### Problem description
I would like every line of the records below that contains the word "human" copied.

┌─ Stored data

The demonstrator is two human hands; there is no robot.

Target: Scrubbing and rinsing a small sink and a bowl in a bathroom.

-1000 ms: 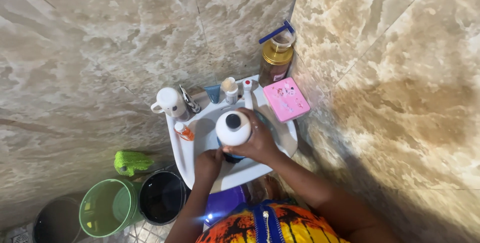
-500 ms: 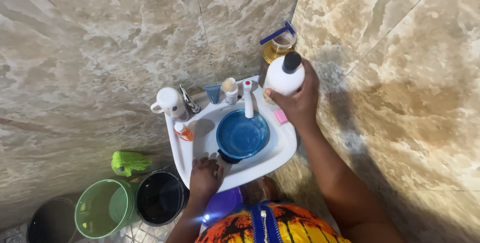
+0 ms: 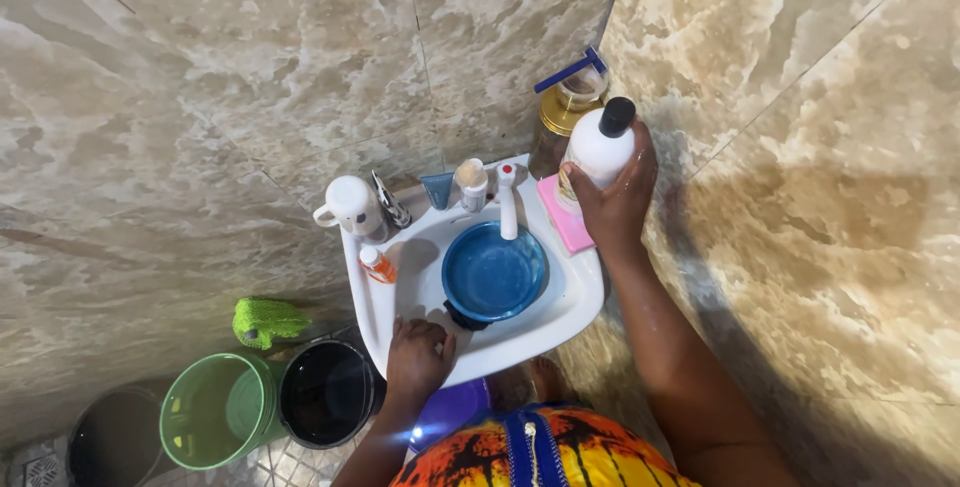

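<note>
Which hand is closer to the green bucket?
Left. The left hand rests on the sink's front rim, near the green bucket. The right hand holds a white bottle far across.

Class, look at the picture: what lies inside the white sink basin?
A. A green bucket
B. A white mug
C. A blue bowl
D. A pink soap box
C: the blue bowl sits in the white sink under the tap, while the right hand holds a white bottle off to the side.
</note>
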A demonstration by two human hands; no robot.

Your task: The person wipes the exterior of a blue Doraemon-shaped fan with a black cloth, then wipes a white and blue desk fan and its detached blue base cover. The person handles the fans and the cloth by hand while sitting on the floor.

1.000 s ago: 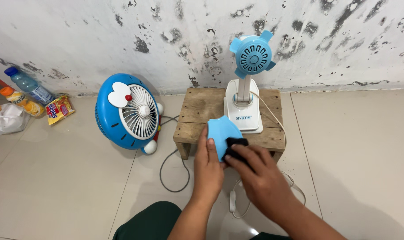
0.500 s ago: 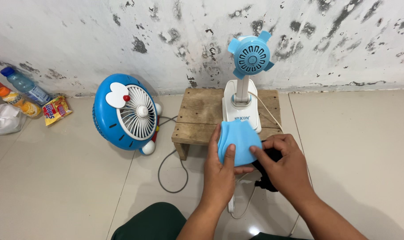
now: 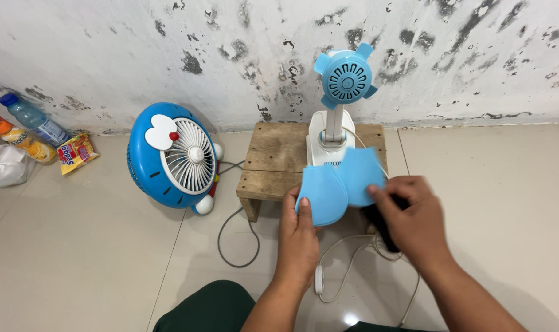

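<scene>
My left hand [image 3: 297, 233] holds a light blue fan blade [image 3: 322, 195] by its lower edge, in front of the wooden stool [image 3: 273, 163]. My right hand [image 3: 411, 218] pinches a second light blue blade [image 3: 360, 175] that overlaps the first, and a black cloth [image 3: 378, 222] sits tucked under its palm. Behind them, on the stool, stands a white desk fan [image 3: 332, 147] with a blue motor head [image 3: 346, 77] and no blades or grille on it.
A round blue cartoon-cat fan [image 3: 172, 154] stands on the tiled floor to the left, its grey cable [image 3: 230, 237] looping near the stool. A white cord with an inline switch [image 3: 319, 280] lies by my knees. Two bottles [image 3: 31, 126], a snack packet and a plastic bag lie far left by the stained wall.
The stacked blue blades have been fanned apart: my right hand drew one blade up and to the right while my left kept the other. The black cloth moved right with my right hand.
</scene>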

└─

### Result of this exercise
The demonstrator is two human hands; there is no robot.
A demonstration by two human hands; no robot.

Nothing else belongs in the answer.